◆ **Problem description**:
Lines below containing the word "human" should be copied out.

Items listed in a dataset
# # # #
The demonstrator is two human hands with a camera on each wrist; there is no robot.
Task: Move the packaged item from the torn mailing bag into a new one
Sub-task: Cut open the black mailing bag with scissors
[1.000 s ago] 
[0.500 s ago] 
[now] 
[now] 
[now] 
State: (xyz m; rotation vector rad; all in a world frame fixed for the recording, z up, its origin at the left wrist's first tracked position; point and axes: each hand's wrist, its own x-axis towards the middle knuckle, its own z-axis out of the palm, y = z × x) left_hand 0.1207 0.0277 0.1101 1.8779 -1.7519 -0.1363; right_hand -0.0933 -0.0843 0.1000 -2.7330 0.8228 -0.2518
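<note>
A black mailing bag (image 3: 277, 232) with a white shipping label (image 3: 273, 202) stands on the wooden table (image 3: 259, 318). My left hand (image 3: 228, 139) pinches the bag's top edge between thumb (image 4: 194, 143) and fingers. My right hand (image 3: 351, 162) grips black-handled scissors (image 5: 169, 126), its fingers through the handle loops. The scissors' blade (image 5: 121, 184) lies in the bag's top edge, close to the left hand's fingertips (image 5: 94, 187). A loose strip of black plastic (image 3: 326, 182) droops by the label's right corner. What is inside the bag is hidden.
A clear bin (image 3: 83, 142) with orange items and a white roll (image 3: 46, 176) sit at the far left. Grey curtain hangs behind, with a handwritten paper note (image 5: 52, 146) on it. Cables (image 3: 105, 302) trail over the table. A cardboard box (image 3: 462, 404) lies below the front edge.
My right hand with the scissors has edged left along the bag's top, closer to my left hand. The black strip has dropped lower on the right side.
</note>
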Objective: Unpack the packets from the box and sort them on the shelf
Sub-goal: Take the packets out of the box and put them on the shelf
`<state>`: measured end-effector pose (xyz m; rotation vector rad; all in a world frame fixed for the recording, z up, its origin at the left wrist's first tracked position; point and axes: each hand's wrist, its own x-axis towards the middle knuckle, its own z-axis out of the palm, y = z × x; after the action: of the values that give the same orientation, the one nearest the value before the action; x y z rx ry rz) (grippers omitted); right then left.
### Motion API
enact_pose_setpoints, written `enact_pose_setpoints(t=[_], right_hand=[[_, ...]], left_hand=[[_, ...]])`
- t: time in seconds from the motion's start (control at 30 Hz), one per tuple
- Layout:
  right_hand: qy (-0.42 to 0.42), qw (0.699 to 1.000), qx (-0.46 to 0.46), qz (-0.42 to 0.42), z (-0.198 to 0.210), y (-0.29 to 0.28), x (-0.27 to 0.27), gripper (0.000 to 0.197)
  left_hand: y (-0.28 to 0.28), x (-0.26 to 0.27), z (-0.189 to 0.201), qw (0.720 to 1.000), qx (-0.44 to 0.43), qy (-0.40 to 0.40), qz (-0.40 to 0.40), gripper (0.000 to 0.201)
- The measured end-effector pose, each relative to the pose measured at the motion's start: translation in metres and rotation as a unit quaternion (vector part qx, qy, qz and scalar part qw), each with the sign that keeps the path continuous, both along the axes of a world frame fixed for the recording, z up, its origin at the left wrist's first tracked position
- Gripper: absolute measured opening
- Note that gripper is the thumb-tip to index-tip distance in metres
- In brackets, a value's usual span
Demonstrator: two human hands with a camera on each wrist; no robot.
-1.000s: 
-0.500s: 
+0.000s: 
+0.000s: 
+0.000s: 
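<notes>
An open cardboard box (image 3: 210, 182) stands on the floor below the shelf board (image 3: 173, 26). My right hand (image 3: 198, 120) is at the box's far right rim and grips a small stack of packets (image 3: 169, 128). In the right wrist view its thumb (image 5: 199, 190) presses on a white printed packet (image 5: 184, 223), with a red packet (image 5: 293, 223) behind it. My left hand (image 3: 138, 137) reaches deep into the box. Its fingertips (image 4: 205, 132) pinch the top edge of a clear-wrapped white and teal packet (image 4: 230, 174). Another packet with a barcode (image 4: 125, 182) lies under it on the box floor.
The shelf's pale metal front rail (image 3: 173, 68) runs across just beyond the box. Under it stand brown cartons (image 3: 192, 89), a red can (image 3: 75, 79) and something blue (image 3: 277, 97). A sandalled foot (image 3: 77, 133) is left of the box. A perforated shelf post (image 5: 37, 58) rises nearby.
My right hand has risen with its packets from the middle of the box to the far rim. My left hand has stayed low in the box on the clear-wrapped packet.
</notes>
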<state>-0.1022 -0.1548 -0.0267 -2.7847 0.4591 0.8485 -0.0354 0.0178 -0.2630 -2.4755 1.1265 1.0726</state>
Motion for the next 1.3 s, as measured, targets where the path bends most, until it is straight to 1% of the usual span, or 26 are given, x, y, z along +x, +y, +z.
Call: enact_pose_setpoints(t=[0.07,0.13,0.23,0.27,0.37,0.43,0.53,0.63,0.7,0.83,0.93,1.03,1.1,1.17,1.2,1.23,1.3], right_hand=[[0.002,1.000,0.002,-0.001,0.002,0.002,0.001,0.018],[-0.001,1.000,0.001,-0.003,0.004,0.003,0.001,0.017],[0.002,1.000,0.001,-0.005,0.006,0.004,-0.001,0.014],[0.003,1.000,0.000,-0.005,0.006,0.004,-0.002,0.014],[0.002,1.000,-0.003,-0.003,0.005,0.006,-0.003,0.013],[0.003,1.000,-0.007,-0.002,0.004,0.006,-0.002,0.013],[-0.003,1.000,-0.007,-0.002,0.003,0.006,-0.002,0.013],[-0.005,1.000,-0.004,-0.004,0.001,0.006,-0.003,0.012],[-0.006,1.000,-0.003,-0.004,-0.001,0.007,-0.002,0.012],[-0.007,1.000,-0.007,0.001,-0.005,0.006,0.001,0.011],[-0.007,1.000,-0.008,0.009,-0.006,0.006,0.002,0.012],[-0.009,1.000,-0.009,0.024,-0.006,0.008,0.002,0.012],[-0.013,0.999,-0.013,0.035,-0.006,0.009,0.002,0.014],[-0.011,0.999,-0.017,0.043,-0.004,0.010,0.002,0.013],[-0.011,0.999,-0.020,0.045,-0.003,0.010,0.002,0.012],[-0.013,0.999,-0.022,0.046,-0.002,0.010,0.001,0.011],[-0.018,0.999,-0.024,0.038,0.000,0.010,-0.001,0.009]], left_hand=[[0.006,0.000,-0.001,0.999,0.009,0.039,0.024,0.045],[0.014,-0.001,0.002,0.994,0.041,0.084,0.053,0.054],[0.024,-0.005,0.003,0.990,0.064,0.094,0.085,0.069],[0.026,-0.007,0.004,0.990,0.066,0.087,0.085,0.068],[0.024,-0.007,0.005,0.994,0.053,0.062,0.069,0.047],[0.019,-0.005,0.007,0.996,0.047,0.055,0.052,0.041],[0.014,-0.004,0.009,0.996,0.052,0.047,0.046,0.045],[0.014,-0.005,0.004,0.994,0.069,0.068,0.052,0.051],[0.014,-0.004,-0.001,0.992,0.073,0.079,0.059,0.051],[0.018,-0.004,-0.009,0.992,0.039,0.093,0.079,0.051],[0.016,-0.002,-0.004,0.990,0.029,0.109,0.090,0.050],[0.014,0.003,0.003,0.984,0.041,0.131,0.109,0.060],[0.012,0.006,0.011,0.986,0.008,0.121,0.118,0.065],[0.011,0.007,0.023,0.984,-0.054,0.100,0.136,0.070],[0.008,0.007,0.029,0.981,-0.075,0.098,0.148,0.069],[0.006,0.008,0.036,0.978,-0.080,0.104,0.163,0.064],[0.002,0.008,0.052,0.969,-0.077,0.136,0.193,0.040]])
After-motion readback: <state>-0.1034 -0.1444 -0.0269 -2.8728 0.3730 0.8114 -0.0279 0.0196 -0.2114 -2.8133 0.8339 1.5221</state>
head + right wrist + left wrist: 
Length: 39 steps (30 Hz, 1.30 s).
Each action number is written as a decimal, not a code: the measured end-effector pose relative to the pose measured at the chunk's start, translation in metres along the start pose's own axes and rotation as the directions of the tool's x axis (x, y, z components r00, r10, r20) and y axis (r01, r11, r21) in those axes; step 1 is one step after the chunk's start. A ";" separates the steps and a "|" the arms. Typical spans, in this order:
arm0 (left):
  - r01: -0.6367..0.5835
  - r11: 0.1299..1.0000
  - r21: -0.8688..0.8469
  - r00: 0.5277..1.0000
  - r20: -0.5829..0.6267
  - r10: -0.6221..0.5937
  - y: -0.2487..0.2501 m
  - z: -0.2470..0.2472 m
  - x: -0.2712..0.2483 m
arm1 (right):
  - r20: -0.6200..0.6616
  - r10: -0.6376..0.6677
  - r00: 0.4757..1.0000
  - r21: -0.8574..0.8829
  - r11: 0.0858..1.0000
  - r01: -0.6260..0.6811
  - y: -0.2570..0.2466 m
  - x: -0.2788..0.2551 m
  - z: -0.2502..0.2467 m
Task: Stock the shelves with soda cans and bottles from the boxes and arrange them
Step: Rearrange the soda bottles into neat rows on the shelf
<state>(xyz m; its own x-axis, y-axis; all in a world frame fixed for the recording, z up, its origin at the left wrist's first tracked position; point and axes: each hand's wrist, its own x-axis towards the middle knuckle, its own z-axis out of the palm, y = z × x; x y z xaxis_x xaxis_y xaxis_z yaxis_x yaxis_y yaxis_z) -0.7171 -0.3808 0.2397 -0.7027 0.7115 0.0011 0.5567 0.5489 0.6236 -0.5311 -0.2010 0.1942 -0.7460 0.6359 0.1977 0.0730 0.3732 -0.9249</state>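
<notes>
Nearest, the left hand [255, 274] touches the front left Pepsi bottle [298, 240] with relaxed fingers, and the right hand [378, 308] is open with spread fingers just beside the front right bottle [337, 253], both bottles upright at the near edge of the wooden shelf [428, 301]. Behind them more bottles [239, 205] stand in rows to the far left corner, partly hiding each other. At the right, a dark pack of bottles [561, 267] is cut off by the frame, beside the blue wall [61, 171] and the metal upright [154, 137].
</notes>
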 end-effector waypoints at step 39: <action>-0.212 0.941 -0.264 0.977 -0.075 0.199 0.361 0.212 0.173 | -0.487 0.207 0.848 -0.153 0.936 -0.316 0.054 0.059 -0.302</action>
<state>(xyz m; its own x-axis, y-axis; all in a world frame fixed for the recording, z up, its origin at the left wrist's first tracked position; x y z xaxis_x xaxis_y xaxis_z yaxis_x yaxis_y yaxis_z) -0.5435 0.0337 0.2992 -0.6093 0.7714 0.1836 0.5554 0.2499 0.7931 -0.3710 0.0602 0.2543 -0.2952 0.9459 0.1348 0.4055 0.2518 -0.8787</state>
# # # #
◆ **Your solution**:
The demonstrator is two human hands with a camera on each wrist; there is no robot.
Demonstrator: two human hands with a camera on each wrist; no robot.

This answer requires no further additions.